- **Goal of the exercise**:
Give the lines of the material verbatim, from the first line to the line with "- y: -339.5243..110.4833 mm", including both.

- **Information provided**:
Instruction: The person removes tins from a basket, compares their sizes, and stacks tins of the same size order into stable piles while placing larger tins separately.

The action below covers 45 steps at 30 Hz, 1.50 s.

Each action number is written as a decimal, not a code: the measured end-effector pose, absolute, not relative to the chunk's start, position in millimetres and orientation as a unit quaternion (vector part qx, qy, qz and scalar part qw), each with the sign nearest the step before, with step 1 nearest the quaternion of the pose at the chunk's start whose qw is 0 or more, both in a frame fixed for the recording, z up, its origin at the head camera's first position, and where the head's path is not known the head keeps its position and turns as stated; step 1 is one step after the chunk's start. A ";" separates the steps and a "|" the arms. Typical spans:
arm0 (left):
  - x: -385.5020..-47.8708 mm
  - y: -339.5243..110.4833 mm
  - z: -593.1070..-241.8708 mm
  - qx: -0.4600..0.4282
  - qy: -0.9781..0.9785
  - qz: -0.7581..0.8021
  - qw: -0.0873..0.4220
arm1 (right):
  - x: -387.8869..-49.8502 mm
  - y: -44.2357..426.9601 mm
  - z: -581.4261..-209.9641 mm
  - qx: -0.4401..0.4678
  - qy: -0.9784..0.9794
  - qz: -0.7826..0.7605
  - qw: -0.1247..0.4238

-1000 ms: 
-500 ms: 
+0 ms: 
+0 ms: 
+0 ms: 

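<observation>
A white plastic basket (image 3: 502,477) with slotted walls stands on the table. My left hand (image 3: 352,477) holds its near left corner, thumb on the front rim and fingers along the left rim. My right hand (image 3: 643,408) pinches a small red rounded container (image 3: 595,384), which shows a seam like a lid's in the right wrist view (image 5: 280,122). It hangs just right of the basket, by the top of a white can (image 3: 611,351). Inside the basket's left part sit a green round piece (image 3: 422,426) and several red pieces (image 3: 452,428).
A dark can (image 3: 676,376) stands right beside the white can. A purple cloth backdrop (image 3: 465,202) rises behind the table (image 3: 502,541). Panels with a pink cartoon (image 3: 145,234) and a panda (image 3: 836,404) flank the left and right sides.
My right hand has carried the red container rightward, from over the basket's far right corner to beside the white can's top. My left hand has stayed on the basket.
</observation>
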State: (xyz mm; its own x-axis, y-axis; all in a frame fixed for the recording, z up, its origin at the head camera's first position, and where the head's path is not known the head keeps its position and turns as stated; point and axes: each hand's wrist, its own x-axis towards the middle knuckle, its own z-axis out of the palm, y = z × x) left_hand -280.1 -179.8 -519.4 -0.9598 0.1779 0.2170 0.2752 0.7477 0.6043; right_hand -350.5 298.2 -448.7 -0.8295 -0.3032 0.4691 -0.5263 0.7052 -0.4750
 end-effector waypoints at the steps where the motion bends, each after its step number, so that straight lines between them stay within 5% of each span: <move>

- **Task response**:
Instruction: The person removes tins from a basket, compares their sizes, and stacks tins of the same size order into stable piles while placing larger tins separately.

The action below covers 45 steps at 30 Hz, 1.50 s.

Each action number is written as a decimal, not a code: the measured end-effector pose, absolute, not relative to the chunk's start, position in millimetres and orientation as a unit quaternion (vector part qx, qy, qz and scalar part qw), each with the sign nearest the step before, with step 1 nearest the quaternion of the pose at the chunk's start whose qw is 0 or more, both in a frame fixed for the recording, z up, its origin at the head camera's first position, and where the head's path is not known the head keeps its position and turns as stated; step 1 is one step after the chunk's start. A ";" separates the steps and a "|" the arms. Typical spans:
arm0 (left):
  - x: -385.5020..-47.8708 mm
  - y: -339.5243..110.4833 mm

No additional answer is needed here.